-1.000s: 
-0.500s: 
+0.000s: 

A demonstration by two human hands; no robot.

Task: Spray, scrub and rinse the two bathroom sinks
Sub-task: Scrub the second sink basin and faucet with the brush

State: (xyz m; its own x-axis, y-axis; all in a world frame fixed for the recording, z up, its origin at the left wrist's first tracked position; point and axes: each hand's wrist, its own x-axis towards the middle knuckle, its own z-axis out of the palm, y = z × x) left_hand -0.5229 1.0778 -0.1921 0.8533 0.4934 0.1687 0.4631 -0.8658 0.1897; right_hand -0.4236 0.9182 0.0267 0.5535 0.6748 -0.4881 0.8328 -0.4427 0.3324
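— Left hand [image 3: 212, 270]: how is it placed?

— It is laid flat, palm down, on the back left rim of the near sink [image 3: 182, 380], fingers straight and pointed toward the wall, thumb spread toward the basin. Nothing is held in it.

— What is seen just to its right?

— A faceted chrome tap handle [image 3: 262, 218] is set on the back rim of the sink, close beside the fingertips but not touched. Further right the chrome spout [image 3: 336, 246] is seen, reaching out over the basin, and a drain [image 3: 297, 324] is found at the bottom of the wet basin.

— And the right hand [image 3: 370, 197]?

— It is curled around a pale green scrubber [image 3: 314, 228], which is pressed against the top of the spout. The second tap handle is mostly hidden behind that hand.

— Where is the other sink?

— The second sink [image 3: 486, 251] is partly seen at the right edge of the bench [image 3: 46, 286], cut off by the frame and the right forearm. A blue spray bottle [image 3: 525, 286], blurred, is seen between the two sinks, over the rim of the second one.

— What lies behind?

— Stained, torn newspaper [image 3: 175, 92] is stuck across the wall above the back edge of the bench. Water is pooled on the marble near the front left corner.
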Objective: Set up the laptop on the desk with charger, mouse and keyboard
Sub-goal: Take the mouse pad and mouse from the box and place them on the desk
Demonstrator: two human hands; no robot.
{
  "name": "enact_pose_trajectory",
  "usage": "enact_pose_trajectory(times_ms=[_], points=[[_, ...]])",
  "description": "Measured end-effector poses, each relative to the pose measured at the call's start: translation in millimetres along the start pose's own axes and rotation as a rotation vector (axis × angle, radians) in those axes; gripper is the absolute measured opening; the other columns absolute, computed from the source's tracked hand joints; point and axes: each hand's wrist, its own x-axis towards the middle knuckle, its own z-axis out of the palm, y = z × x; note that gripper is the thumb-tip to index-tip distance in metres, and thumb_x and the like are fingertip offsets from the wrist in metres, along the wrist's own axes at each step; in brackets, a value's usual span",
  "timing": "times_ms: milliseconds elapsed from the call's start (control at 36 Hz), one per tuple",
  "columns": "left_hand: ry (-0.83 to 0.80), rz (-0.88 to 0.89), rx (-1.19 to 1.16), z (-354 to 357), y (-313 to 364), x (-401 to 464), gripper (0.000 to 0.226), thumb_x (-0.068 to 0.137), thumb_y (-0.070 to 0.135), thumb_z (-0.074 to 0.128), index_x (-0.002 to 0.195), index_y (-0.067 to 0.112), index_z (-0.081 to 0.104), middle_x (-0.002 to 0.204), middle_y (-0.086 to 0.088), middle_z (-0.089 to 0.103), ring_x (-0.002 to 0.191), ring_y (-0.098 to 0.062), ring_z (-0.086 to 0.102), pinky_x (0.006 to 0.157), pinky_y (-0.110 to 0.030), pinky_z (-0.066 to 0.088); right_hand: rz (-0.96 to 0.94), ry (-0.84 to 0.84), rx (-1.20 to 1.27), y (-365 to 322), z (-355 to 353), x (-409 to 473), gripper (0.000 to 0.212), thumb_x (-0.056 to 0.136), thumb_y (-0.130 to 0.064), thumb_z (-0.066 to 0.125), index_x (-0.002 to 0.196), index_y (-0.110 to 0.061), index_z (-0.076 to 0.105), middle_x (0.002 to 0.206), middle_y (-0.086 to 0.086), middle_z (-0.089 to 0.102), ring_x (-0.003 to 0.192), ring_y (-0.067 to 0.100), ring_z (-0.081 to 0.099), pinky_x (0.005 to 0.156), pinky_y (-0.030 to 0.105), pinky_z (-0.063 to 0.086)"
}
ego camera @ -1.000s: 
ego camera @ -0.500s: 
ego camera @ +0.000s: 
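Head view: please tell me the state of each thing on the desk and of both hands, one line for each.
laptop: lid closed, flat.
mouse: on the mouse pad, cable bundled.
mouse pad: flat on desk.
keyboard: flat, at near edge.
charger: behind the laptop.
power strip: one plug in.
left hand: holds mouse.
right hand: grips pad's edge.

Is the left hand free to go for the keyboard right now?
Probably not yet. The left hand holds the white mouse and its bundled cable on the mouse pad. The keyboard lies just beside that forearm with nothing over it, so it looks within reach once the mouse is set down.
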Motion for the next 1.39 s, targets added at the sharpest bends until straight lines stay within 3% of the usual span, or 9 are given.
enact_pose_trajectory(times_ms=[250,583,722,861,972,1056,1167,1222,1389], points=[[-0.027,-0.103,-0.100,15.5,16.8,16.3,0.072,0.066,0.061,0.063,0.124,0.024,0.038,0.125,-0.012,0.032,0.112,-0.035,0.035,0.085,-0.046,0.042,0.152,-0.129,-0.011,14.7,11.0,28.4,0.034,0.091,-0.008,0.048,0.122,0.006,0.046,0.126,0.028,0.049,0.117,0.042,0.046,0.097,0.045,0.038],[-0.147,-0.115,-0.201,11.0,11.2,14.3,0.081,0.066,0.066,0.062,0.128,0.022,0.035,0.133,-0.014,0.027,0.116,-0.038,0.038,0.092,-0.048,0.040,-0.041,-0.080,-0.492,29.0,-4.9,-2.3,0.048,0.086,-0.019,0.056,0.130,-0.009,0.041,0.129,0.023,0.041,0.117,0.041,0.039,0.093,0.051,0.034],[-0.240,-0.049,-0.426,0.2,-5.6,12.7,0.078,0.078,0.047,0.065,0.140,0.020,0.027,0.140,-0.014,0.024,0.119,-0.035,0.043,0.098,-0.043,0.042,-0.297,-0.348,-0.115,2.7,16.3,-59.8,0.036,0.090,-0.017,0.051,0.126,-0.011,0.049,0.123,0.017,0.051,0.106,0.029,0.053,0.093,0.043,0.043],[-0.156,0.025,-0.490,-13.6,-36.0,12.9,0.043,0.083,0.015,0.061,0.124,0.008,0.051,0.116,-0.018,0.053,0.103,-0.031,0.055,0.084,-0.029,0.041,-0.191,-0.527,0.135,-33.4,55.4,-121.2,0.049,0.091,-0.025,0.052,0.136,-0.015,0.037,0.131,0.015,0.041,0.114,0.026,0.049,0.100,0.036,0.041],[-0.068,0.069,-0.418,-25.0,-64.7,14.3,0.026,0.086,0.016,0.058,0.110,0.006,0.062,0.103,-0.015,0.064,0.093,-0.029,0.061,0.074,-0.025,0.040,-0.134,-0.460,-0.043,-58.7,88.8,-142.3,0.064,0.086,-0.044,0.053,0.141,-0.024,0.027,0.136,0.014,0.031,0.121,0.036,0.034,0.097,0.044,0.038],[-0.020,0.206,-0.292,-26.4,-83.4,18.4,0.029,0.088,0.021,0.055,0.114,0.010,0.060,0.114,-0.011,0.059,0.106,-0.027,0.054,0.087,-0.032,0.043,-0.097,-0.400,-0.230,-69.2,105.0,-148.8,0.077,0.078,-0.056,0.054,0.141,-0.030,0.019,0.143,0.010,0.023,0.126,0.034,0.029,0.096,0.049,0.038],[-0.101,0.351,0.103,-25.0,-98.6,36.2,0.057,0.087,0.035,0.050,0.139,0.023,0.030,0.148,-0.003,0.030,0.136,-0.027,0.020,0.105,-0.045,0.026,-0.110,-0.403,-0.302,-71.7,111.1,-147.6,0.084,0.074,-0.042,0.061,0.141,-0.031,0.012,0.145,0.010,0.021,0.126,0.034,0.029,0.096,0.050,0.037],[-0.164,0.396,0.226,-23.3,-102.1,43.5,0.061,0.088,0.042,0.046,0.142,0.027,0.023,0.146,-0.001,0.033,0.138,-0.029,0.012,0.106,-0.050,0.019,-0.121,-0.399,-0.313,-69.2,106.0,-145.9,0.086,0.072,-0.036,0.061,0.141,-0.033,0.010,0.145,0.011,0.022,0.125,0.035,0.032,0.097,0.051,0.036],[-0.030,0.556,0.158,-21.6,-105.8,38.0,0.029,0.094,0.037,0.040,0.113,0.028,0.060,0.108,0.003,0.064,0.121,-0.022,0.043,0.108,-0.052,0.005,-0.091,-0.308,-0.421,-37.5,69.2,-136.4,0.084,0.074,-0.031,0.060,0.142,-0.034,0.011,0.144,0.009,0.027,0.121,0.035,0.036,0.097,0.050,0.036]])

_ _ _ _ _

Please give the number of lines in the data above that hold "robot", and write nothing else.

2